Opinion
22-3282-EFM-RES
12-09-2024
MEMORANDUM AND ORDER
ERIC F. MELGREN, CHIEF UNITED STATES DISTRICT JUDGE
Pro se Plaintiff Michael Scriven asserts claims against Defendants VitalCore Health Strategies, LLC, Jennifer Ehrlich, Tracy Staley, Dr. Harold Stopp, Ryan Fickle, and Dr. John Tomarchio for alleged violations of his constitutional rights while in custody at the Sedgwick County Jail. This matter comes before the Court on Plaintiff's “Motion to Strike ‘Affirmative Defenses,' ‘Defenses,' and ‘Statements'” (Doc. 71), which the Court construes as a motion to strike under Federal Rule of Civil Procedure 12(f). For the reasons discussed below, the Court grants in part and denies in part Plaintiff's Motion.
I. Factual and Procedural Background
Plaintiff is pretrial detainee at Sedgwick County Jail who suffers from chronic and painful health conditions. His physicians allegedly prescribed him a large dose of Tramadol to treat his pain. Plaintiff further alleges that on or around September 2022, Defendants refused to give him the prescribed Tramadol and offered him ibuprofen or acetaminophen instead, which he refused. According to Plaintiff, Defendants Staley, Ehrlich, and Dr. Tomarchio informed him that he could not receive the prescribed Tramadol per Defendant VitalCore's policy.
Plaintiff filed suit in October 2022. His Amended Complaint asserts the following claims under 42 U.S.C. § 1983: (1) a claim for deliberate indifference of his serious medical needs under the 14th Amendment against Defendants Nurse Staley, Ehrlich, and Dr. Tomarchio; (2) a claim for supervisory liability against Defendants Dr. Stopp and Nurse Fickle; and (3) a claim for Monnell liability against Defendant Vital Core. The Amended Complaint also asserts a claim for conspiracy under 42 U.S.C. § 1985. Defendants moved to dismiss Plaintiff's Amended Complaint.

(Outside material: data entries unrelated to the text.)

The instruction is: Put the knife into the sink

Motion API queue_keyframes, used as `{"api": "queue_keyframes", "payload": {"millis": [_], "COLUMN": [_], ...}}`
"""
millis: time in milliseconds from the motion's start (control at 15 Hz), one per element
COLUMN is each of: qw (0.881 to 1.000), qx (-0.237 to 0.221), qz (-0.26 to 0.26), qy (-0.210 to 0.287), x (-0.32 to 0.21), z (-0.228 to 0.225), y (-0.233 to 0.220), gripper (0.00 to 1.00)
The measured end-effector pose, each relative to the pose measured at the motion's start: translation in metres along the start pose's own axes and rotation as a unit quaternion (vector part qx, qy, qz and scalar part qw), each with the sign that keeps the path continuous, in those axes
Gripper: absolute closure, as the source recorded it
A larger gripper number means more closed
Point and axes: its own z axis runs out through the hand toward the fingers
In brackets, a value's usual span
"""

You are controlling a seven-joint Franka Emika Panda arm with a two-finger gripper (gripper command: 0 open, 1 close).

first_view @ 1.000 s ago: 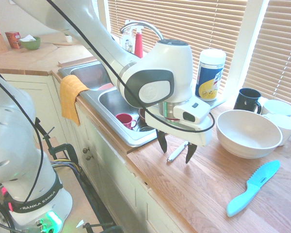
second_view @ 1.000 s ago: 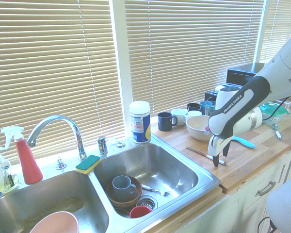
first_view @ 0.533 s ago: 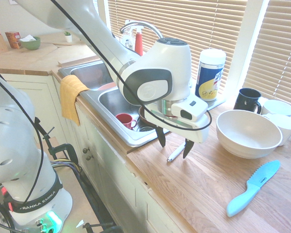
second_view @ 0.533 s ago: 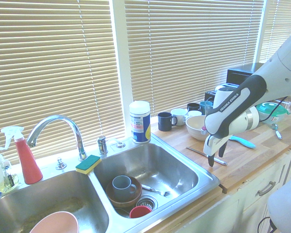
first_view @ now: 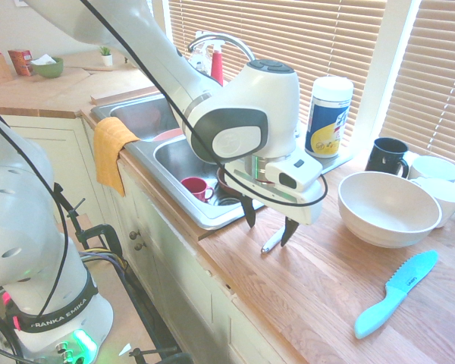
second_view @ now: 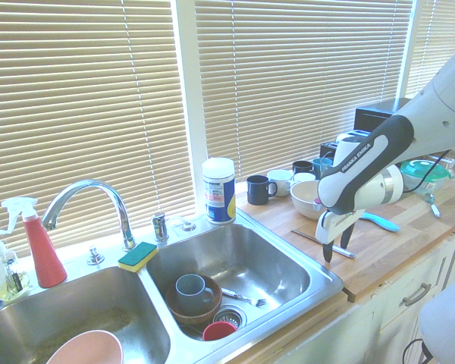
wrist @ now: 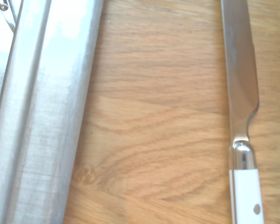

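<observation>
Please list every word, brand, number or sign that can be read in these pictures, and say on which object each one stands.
"FRANKA EMIKA": white robot arm's dark band, and its base ring.
White cylindrical wipes canister with blue and yellow label: print too small to read.
Turquoise plastic knife: blade mark unreadable.
White-handled silver table knife: no text.

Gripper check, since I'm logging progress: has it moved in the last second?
Yes. The gripper has shifted toward the sink rim, over the knife.

The knife (wrist: 241, 116) lies on wood near the sink (wrist: 42, 112) rim.
</observation>
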Motion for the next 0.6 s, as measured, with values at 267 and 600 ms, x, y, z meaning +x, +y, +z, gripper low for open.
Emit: {"api": "queue_keyframes", "payload": {"millis": [267,600], "qw": [1.0,1.0], "qx": [0.0,0.001], "qz": [0.0,-0.002], "qy": [0.0,-0.001], "x": [0.0005,-0.0002], "z": [-0.0003,0.0013], "y": [-0.0003,-0.0029], "gripper": [1.0,1.0]}}
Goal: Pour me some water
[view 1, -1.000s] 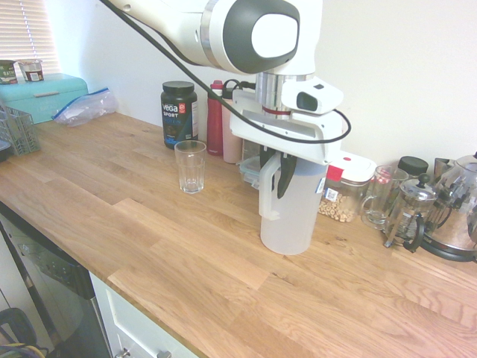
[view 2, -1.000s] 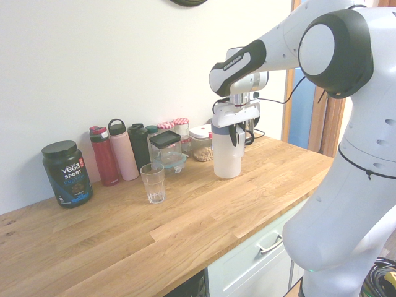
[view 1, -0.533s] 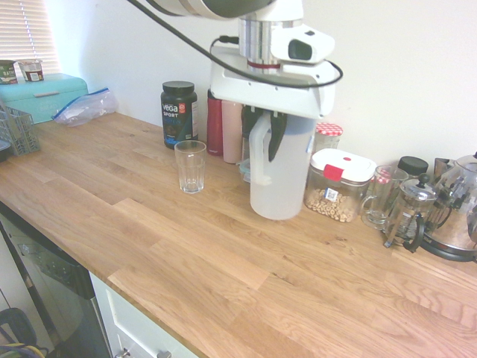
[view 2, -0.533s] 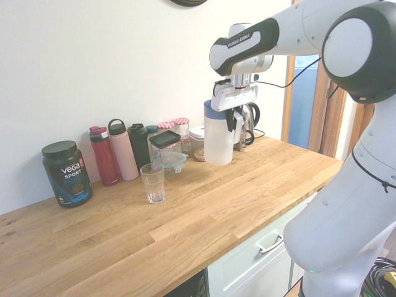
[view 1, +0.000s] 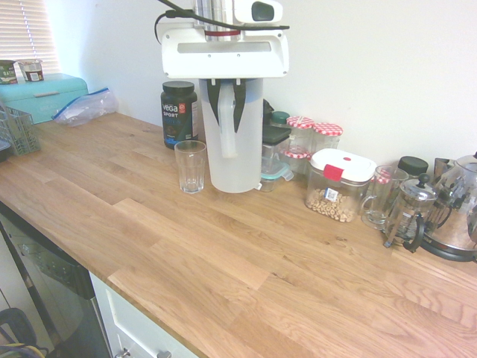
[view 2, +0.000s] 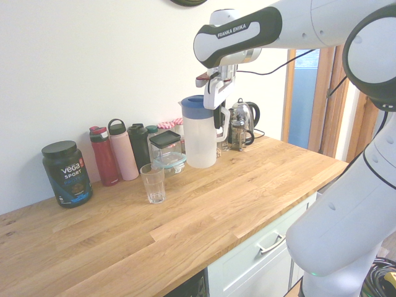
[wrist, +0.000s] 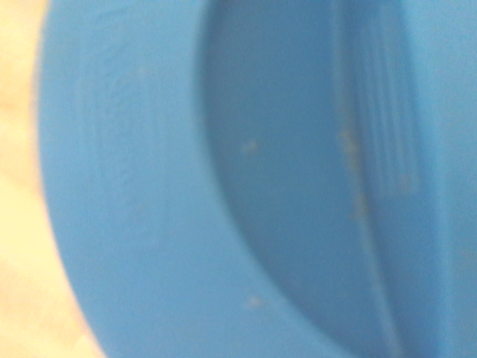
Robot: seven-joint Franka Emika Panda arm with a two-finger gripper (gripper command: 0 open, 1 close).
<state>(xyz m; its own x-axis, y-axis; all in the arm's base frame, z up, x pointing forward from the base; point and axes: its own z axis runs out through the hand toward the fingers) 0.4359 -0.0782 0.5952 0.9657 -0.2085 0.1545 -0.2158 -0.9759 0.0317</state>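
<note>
Translucent white plastic pitcher with blue lid point(view 1: 235, 145) | upright, above wooden desk point(view 1: 223, 253) | jaws clamped on handle | beside clear ribbed glass point(view 1: 190, 166)

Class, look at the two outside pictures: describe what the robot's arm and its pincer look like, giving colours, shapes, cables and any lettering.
The arm is glossy white with rounded segments and dark grey to black joint caps. One dark band carries white lettering reading FRANKA EMIKA. A black cable runs along the wrist. The pincer has a wide, flat white body with two short black fingers below it.
</note>
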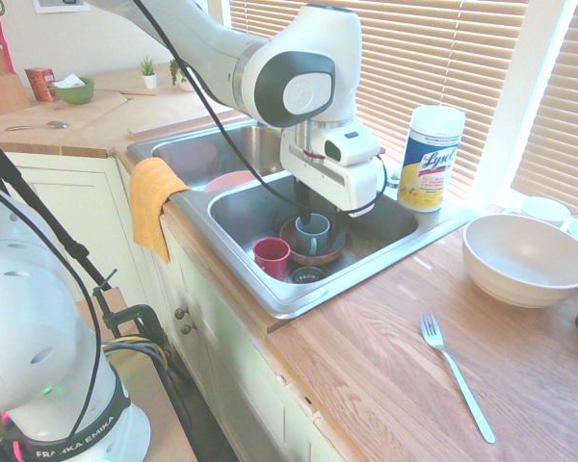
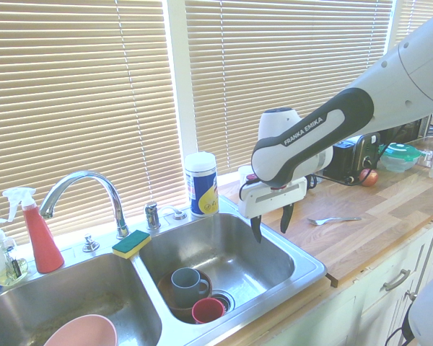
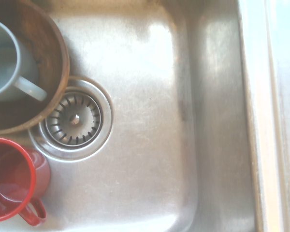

The Court granted Defendants' motions as to Plaintiff's conspiracy claim, the § 1983 claim against Defendant Staley in her individual capacity, and the failure to train claim against VitalCore. The Court denied Defendants' motions as to Plaintiff's remaining claims.
In June 2024, Defendants VitalCore, Dr. Stopp, Dr. Tomarchio, and Fickle filed an Answer to Plaintiff's Amended Complaint. The Answer contains a section entitled “Defenses, Affirmative Defenses, and Statements” with 24 numbered paragraphs setting forth the same. Plaintiff then filed the current Motion before the Court, seeking to strike these 24 paragraphs. While Plaintiff's Motion was pending, Defendants moved to amend their Answer because it omitted Defendants Ehrlich and Staley. The Court granted Defendants' motion, and an Amended Answer was filed.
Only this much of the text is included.